Sportpesa, the country’s largest betting outfit, said that as the new tax will come on top of an existing and equally unusual 20 percent tax on gamblers’ winnings, it goes much further than disincentivizing betting, to making the legal industry infeasible.
“The tax is based on a fundamental misunderstanding by the Rotich led treasury of how revenue generation works in the bookmaker industry,” it stated.
“This will have severe consequences for licensed betting companies, which dutifully pay their taxes and ultimately will lead to a decline in government tax revenue to near zero and will halt all investments in sports in Kenya.”
Sportpesa said it would not look to resume its offer in Kenya until a “non-hostile regulatory environment” returned. “Such taxes render the betting sector in Kenya commercially unviable,” it added.
“As a result, we have been forced to make 453 employees in our Kenyan operations redundant, which was an extremely difficult decision for the company to take.” Betin, the markets second largest bookmakers, has also not been operational since July, said it had attempted to work with the government to overcome the impasse over backdated taxes, but without success.

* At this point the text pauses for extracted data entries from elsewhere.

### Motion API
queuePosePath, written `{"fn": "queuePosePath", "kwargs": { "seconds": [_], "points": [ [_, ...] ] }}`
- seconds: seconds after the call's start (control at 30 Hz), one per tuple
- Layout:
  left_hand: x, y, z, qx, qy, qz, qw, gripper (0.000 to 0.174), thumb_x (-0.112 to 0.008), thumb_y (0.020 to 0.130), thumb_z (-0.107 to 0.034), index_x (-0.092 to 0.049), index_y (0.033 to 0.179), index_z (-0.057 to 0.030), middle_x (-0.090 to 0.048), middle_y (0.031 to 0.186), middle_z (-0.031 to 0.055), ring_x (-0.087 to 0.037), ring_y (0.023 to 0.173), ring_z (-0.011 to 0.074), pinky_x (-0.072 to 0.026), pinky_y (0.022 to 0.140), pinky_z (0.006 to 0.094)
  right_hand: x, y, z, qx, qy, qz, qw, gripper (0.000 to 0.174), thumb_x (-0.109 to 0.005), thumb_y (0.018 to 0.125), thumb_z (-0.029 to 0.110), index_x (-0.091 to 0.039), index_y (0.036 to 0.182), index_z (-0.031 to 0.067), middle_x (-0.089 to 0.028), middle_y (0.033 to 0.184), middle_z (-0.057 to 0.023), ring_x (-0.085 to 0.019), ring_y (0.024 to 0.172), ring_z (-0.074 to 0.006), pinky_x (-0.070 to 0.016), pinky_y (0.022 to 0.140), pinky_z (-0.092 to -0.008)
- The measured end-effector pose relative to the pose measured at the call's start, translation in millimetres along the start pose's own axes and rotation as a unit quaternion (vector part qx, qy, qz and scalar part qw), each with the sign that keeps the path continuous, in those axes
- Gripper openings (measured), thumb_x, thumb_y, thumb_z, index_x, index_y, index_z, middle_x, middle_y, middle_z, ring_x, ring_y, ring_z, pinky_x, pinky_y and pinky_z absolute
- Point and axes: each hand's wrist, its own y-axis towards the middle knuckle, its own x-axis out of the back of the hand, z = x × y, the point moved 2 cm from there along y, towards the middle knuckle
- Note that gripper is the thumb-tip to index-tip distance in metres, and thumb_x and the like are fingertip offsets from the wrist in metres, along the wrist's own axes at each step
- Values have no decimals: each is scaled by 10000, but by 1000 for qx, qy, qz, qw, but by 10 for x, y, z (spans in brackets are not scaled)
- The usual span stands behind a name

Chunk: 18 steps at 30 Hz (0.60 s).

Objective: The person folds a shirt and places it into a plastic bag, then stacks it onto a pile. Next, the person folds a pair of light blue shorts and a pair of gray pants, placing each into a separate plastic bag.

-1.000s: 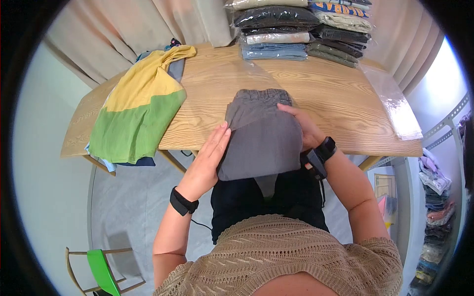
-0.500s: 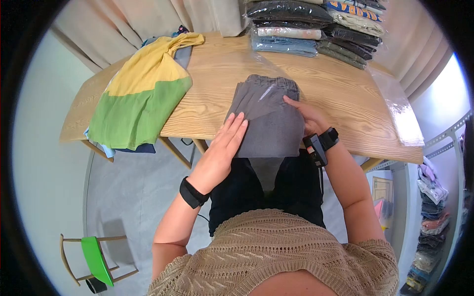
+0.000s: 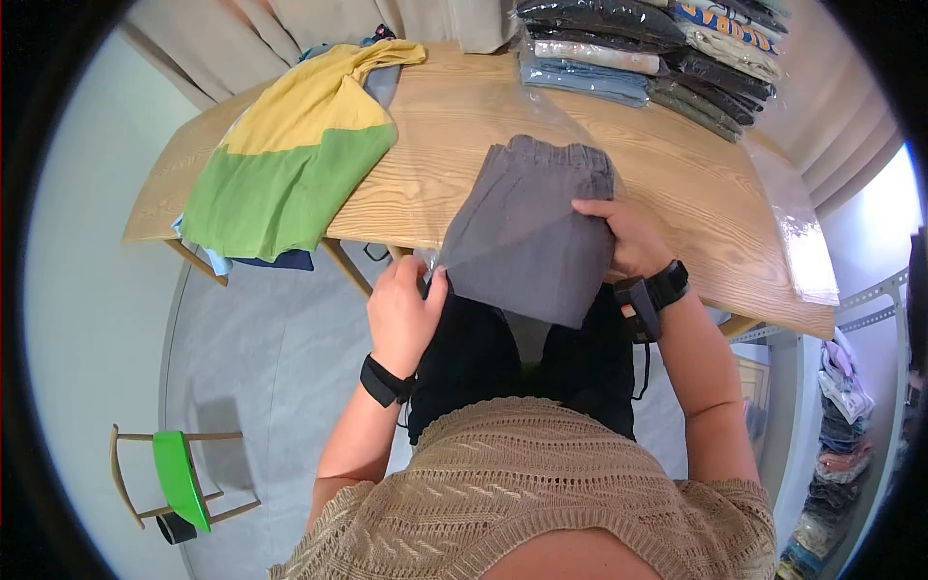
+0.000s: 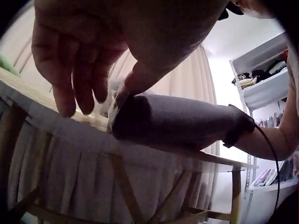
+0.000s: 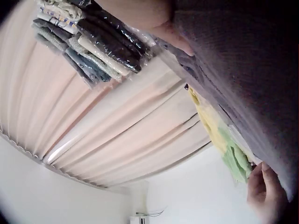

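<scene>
A folded pair of grey trousers (image 3: 541, 227) with a gathered waistband is held at the table's front edge, its lower part over the person's lap. My right hand (image 3: 633, 237) grips its right side, thumb on top and the other fingers hidden beneath. A clear plastic bag (image 3: 551, 111) lies partly under the trousers, and thin film crosses their front. At the lower left corner my left hand (image 3: 404, 300) pinches the film between thumb and fingers. In the left wrist view, crumpled film (image 4: 113, 95) shows at the thumb, beside the trousers' edge (image 4: 182, 116).
Yellow-and-green clothing (image 3: 290, 164) lies over other garments at the table's left. Stacks of bagged folded clothes (image 3: 599, 58) stand at the back. More clear bags (image 3: 797, 232) lie at the right edge. A green-seated chair (image 3: 179, 478) is on the floor at left.
My left hand has gone from lying flat on the trousers to pinching film at their lower left corner. My right hand keeps its grip. The trousers have tilted, and the head view has shifted.
</scene>
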Motion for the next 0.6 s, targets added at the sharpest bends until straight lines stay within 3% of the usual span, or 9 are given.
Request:
{"fn": "queuePosePath", "kwargs": {
  "seconds": [0.03,0.1,0.17,0.37,0.4,0.47,0.6],
  "points": [
    [-11,-9,22,1,0,-1,1000,154,-611,812,-149,-559,839,-6,-579,789,168,-564,774,336,-451,672,392,-38,-9,27,7,8,-25,1000,318,-599,854,78,-510,1134,-43,-605,1058,-161,-619,921,-275,-521,837,-399],
    [-28,13,33,-33,31,-3,999,253,-579,849,-213,-549,715,0,-554,652,159,-548,616,348,-433,555,409,-52,27,66,18,14,-46,999,310,-591,856,67,-506,1131,-49,-606,1048,-171,-623,911,-285,-525,833,-407],
    [4,26,-1,-36,37,-1,999,255,-576,847,-209,-547,700,-3,-553,652,164,-545,610,357,-426,540,418,-15,126,30,-2,98,-26,995,295,-567,873,62,-494,1131,-62,-603,1046,-187,-629,903,-292,-535,822,-414],
    [45,83,-106,-63,42,2,997,250,-590,812,-185,-561,648,1,-557,624,179,-549,582,367,-432,523,434,-11,329,19,-14,168,-23,985,265,-546,892,74,-499,1124,-46,-605,1057,-168,-630,907,-282,-536,817,-404],
    [49,97,-147,-71,36,-1,997,251,-593,800,-179,-565,635,7,-558,611,183,-551,573,368,-438,524,432,-15,354,18,-14,168,-22,985,265,-546,892,74,-499,1124,-46,-605,1057,-168,-630,907,-282,-536,817,-404],
    [46,133,-241,-70,19,7,997,255,-595,791,-174,-566,626,19,-553,600,193,-551,556,369,-442,518,427,-44,385,19,-20,170,60,983,241,-550,897,107,-526,1091,-35,-618,1035,-151,-634,897,-262,-544,793,-376],
    [47,172,-348,-52,-66,24,996,273,-595,780,-191,-574,594,7,-546,557,186,-564,539,360,-457,507,420,108,545,24,35,150,39,987,228,-553,900,131,-548,1062,-29,-632,996,-147,-639,878,-247,-550,771,-362]
  ]
}}
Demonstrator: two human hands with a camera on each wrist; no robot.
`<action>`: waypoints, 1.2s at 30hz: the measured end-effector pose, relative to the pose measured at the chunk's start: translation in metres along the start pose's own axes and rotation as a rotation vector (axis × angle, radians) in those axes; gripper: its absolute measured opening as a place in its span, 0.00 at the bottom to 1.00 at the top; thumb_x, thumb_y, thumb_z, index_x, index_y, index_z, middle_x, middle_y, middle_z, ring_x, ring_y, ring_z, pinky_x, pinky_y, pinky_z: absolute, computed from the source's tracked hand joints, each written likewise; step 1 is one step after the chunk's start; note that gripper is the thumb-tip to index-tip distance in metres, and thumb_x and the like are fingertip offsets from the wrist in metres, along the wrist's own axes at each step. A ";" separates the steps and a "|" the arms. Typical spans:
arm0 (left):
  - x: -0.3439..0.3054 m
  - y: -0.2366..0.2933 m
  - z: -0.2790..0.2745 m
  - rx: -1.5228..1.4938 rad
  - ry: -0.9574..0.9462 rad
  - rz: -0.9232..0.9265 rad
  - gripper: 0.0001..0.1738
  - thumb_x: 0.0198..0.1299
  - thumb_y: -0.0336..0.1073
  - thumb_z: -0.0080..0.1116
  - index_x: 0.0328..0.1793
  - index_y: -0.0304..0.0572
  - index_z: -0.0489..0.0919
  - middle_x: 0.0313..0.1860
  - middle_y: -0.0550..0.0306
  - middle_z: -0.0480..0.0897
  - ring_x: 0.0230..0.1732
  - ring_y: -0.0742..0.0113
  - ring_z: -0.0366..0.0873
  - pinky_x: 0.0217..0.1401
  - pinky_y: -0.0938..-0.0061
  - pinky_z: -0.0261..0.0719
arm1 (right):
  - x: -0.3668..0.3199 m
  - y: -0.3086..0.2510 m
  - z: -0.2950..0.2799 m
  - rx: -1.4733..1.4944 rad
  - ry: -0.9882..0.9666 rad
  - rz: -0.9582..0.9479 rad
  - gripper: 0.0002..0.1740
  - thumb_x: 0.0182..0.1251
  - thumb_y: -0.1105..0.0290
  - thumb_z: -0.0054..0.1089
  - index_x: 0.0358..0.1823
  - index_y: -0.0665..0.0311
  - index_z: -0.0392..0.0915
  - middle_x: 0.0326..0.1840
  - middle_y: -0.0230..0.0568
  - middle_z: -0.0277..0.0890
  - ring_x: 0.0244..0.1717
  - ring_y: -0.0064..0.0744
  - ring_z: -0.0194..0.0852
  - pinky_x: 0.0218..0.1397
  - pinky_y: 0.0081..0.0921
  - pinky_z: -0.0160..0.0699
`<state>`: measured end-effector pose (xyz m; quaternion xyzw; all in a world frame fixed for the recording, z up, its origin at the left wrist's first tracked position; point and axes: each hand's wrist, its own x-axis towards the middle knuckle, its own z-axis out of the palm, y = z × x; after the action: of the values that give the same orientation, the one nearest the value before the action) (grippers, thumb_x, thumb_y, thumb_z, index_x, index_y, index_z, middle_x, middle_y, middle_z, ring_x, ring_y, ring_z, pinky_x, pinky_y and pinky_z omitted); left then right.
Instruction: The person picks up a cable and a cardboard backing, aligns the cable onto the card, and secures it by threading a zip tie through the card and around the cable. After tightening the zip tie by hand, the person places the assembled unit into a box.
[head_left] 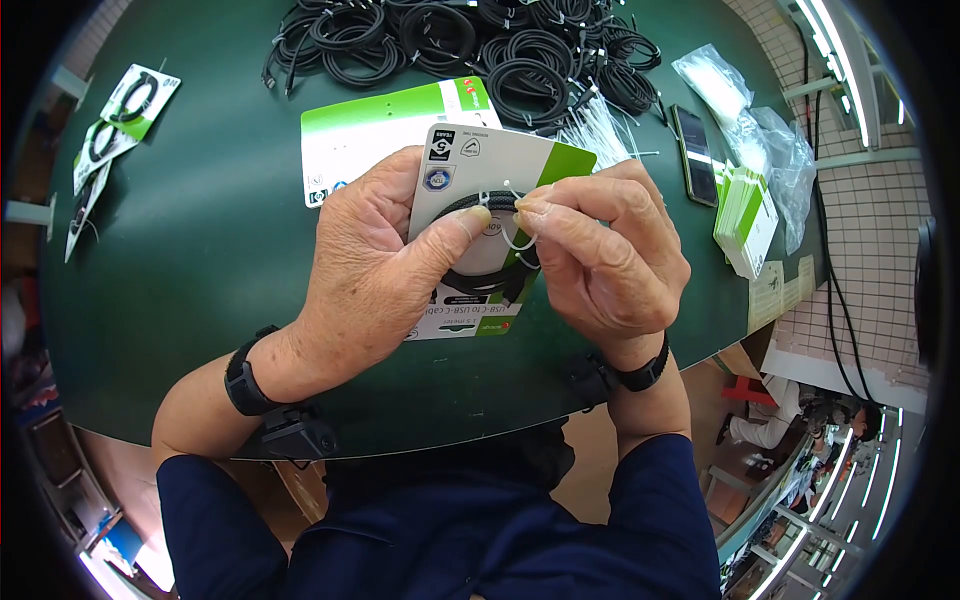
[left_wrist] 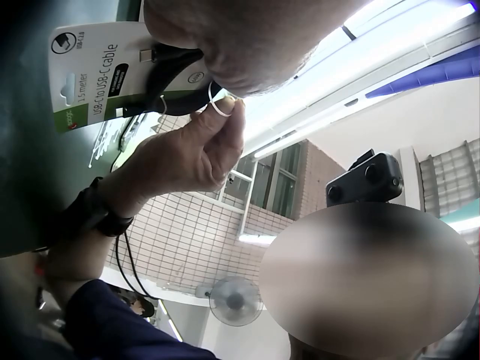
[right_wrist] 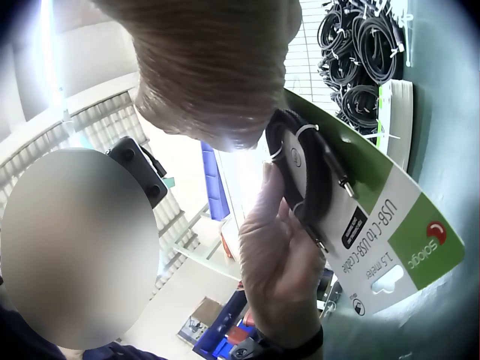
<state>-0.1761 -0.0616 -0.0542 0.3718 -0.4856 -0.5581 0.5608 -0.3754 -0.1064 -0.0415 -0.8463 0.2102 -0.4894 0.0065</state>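
Note:
My left hand [head_left: 365,265] grips a white and green cardboard packaging card [head_left: 510,148], its thumb pressing on the coiled black USB-C cable [head_left: 480,284] that lies against the card. A thin white cable tie [left_wrist: 213,103] loops out from the coil. The thumb and forefinger of my right hand [head_left: 615,245] pinch this tie at the coil's right side. In the right wrist view the cable's metal plug [right_wrist: 346,187] hangs over the printed face, and another white tie [right_wrist: 306,128] crosses the coil. Part of the card is hidden behind both hands.
Many coiled black cables [head_left: 530,85] heap at the back of the green table [head_left: 200,300]. Beyond the hands lies a stack of cards [head_left: 385,125], with loose white ties [head_left: 600,130] beside it. Rightward are a phone [head_left: 695,155], more cards [head_left: 745,220] and plastic bags [head_left: 785,165]; carded cables [head_left: 140,100] lie left.

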 end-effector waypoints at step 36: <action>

Due to the subsequent “deteriorating profitability,” Betin said it had given all of its 400 employees a month’s notice – bringing the total job losses to over 800. Along with jobs, Kenyan sport will be one of the first casualties of the divestment, as many teams have relied on bookmaker sponsorship.
Nick Mwendwa, president of the Football Kenya Federation said the development was a “major loss”, since local football will lose sponsorship worth around Sh600m.
The parliamentarians behind the bill have shown no signs of wavering however. Kanini Kega, who heads the National Assembly Committee on Trade, welcomed the withdrawal of the two firms saying: “Betting does not create wealth.”
“It is unfortunate that the two firms closed shop, I know a few people who were employed lost their jobs, but I insist that the kind of companies we are going to support are those that come in terms of industries that will create job opportunities for our people but not addiction,” he added.
“As a government we welcome those companies that want to invest in our country, those who will create wealth for our people, but some investors like those engaging in betting business are not adding any value.”
Sportpesa maintains that the economic and social impact will “continue to be felt by Kenyan business and Kenyans themselves.”
“Tax policy should ensure that licensed operators remain competitive on pricing. When a tax on winning or on the players’ stake is introduced, it effectively makes licensed and compliant operators unattractive to punters compared to unlicensed operators who can offer customers higher pay-outs on all bets,” Ronald Karauri, Sport- Pesa CEO said in a personal statement.
“This renders the licensed and compliant operators uncompetitive and pushes players to offshore operators and underground betting dens that have no customer protection.”